REQUIRED ACTION >>
All records need to be reproduced exactly. Keep every word as it is.

Records from a dataset:
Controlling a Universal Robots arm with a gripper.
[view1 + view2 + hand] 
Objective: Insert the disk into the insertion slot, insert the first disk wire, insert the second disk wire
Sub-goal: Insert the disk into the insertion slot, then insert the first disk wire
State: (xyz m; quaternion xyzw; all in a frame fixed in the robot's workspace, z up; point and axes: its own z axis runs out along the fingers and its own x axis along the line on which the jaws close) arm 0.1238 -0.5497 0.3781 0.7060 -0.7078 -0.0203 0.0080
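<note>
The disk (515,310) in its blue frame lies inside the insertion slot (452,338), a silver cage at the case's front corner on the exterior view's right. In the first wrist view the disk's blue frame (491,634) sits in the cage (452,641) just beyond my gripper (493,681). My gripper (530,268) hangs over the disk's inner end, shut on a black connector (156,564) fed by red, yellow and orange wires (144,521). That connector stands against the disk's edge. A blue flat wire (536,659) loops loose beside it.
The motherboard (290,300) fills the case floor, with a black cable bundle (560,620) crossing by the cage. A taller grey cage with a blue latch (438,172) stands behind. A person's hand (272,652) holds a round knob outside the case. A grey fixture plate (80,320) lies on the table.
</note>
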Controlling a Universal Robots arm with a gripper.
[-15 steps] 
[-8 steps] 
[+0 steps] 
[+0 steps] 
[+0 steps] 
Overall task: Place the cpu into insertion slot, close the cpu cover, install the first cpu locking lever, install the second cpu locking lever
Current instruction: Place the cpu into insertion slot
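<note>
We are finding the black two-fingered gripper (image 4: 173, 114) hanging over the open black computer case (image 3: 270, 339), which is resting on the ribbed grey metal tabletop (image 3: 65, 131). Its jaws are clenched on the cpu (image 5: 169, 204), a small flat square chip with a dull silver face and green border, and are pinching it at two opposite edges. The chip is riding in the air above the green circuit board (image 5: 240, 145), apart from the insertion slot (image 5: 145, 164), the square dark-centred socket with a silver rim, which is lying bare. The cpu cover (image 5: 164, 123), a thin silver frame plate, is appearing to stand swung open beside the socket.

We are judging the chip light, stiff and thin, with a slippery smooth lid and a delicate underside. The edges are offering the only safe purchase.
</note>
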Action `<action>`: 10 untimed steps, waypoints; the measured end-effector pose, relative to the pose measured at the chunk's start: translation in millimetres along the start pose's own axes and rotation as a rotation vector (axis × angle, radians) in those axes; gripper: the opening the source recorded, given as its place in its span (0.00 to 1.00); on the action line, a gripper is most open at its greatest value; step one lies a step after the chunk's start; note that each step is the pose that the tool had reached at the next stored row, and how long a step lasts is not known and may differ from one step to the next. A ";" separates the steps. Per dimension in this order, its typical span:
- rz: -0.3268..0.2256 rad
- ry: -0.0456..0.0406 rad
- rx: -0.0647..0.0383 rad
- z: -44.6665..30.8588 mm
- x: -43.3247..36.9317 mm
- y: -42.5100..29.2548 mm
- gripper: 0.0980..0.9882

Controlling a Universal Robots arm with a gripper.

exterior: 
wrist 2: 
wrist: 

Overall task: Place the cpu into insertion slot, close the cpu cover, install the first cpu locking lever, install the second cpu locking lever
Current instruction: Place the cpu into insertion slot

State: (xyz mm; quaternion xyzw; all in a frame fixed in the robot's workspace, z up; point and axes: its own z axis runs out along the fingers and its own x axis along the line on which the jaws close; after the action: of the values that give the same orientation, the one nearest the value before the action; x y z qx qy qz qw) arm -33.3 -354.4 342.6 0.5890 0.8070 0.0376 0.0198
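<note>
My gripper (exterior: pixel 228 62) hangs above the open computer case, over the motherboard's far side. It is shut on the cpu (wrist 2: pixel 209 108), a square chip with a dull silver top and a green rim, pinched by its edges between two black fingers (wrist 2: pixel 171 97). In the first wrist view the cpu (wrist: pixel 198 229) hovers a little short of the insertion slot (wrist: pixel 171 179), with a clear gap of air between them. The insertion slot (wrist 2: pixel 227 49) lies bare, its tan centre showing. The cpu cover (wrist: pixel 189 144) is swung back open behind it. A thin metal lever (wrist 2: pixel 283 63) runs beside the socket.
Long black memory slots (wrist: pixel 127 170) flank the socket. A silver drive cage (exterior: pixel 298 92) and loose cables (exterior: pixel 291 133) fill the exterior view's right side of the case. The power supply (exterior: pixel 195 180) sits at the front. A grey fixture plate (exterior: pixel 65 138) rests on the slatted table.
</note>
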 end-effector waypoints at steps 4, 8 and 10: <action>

SOLUTION BELOW >>
Controlling a Universal Robots arm with a gripper.
[view1 + view2 + hand] 
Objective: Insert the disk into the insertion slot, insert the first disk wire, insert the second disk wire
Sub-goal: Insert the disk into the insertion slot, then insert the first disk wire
State: (xyz m; quaternion xyzw; all in a frame fixed in the robot's workspace, z up; point and axes: its own z axis runs out along the fingers and its own x axis along the line on which the jaws close) arm 0.1238 -0.5497 0.3781 0.7060 -0.7078 -0.0203 0.0080
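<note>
The disk (515,310) in its blue frame lies inside the insertion slot (452,338), a silver cage at the case's front corner on the exterior view's right. In the first wrist view the disk's blue frame (491,634) sits in the cage (452,641) just beyond my gripper (493,681). My gripper (530,268) hangs over the disk's inner end, shut on a black connector (156,564) fed by red, yellow and orange wires (144,521). That connector stands against the disk's edge. A blue flat wire (536,659) loops loose beside it.
The motherboard (290,300) fills the case floor, with a black cable bundle (560,620) crossing by the cage. A taller grey cage with a blue latch (438,172) stands behind. A person's hand (272,652) holds a round knob outside the case. A grey fixture plate (80,320) lies on the table.
</note>
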Controlling a Universal Robots arm with a gripper.
[-15 steps] 
[-8 steps] 
[+0 steps] 
[+0 steps] 
[+0 steps] 
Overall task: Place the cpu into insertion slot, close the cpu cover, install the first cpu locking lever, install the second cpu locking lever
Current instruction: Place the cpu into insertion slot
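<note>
We are finding the black two-fingered gripper (image 4: 173, 114) hanging over the open black computer case (image 3: 270, 339), which is resting on the ribbed grey metal tabletop (image 3: 65, 131). Its jaws are clenched on the cpu (image 5: 169, 204), a small flat square chip with a dull silver face and green border, and are pinching it at two opposite edges. The chip is riding in the air above the green circuit board (image 5: 240, 145), apart from the insertion slot (image 5: 145, 164), the square dark-centred socket with a silver rim, which is lying bare. The cpu cover (image 5: 164, 123), a thin silver frame plate, is appearing to stand swung open beside the socket.

We are judging the chip light, stiff and thin, with a slippery smooth lid and a delicate underside. The edges are offering the only safe purchase.
</note>
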Action `<action>`: 10 untimed steps, waypoints; the measured end-effector pose, relative to the pose measured at the chunk's start: translation in millimetres along the start pose's own axes and rotation as a rotation vector (axis × angle, radians) in those axes; gripper: the opening the source recorded, given as its place in its span (0.00 to 1.00); on the action line, a gripper is most open at its greatest value; step one lies a step after the chunk's start; note that each step is the pose that the tool had reached at the next stored row, and how long a step lasts is not known and may differ from one step to the next. A ";" separates the steps. Per dimension in this order, its typical span:
- rz: -0.3268..0.2256 rad
- ry: -0.0456..0.0406 rad
- rx: -0.0647..0.0383 rad
- z: -44.6665..30.8588 mm
- x: -43.3247..36.9317 mm
- y: -42.5100..29.2548 mm
- gripper: 0.0980..0.9882

Controlling a Universal Robots arm with a gripper.

exterior: 
wrist 2: 
wrist: 

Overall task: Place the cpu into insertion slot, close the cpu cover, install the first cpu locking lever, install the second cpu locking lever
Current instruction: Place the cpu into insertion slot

State: (xyz mm; quaternion xyzw; all in a frame fixed in the robot's workspace, z up; point and axes: its own z axis runs out along the fingers and its own x axis along the line on which the jaws close; after the action: of the values that give the same orientation, the one nearest the value before the action; x y z qx qy qz qw) arm -33.3 -354.4 342.6 0.5890 0.8070 0.0376 0.0198
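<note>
My gripper (exterior: pixel 228 62) hangs above the open computer case, over the motherboard's far side. It is shut on the cpu (wrist 2: pixel 209 108), a square chip with a dull silver top and a green rim, pinched by its edges between two black fingers (wrist 2: pixel 171 97). In the first wrist view the cpu (wrist: pixel 198 229) hovers a little short of the insertion slot (wrist: pixel 171 179), with a clear gap of air between them. The insertion slot (wrist 2: pixel 227 49) lies bare, its tan centre showing. The cpu cover (wrist: pixel 189 144) is swung back open behind it. A thin metal lever (wrist 2: pixel 283 63) runs beside the socket.
Long black memory slots (wrist: pixel 127 170) flank the socket. A silver drive cage (exterior: pixel 298 92) and loose cables (exterior: pixel 291 133) fill the exterior view's right side of the case. The power supply (exterior: pixel 195 180) sits at the front. A grey fixture plate (exterior: pixel 65 138) rests on the slatted table.
</note>
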 end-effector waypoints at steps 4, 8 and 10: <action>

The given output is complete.